- _Your assignment_: Below are the entries. Print only the lines starting at the one with "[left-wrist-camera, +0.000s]" and ending at the one with "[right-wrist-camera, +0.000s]", exactly, with no pictures.

- _Given data_:
※

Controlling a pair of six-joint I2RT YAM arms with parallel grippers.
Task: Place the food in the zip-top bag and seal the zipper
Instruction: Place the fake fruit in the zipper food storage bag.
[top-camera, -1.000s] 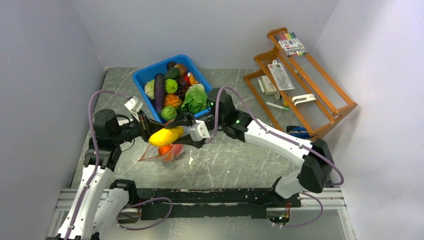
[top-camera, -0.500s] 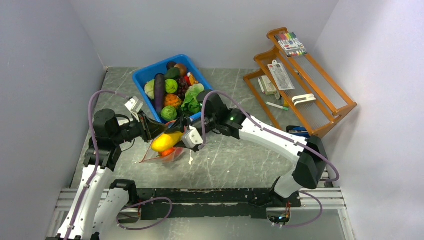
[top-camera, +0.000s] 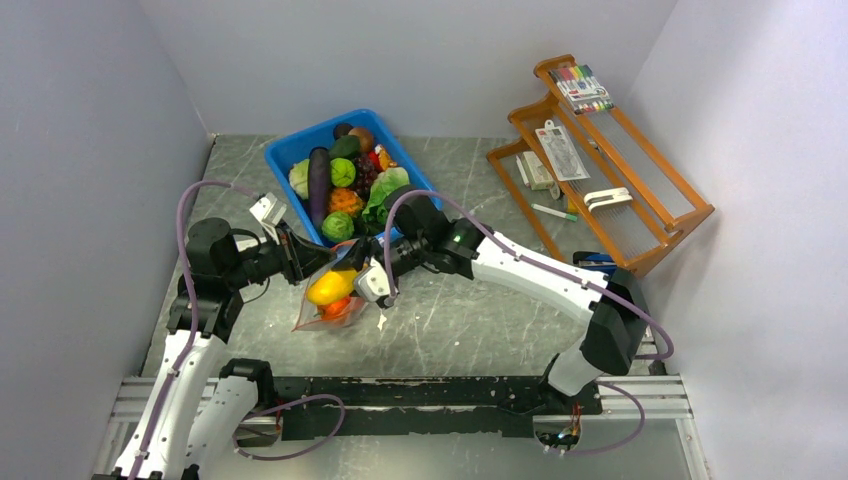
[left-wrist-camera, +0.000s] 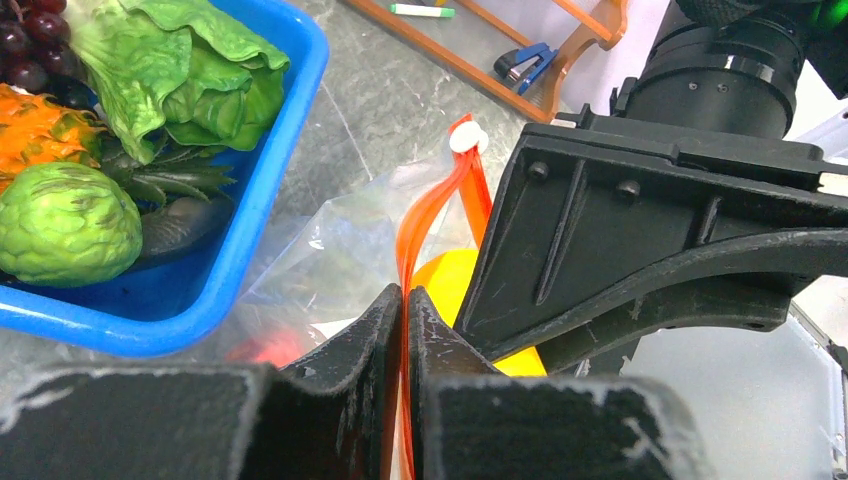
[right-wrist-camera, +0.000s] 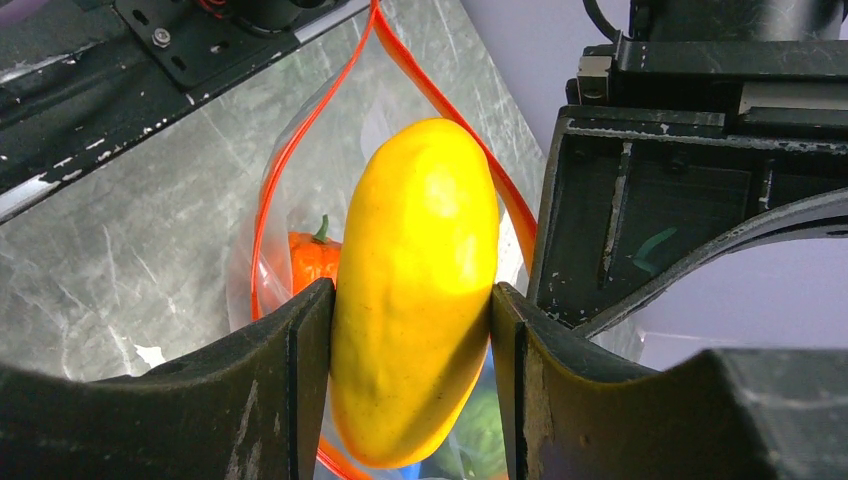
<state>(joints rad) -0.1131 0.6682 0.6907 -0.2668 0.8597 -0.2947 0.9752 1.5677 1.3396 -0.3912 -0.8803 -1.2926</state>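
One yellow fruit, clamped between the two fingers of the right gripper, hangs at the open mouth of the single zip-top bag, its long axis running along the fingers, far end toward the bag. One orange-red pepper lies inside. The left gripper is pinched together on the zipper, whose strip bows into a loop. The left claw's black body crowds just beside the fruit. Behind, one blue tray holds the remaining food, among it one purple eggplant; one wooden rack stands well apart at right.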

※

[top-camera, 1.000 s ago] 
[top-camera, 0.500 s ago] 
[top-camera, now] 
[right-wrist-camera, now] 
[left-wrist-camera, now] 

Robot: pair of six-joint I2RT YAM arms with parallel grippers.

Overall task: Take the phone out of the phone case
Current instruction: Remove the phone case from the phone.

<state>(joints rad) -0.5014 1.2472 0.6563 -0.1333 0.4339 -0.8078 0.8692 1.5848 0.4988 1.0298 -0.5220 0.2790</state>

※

- _Reply to the task_:
[left-wrist-camera, +0.000s] 
[right-wrist-camera, +0.000s] 

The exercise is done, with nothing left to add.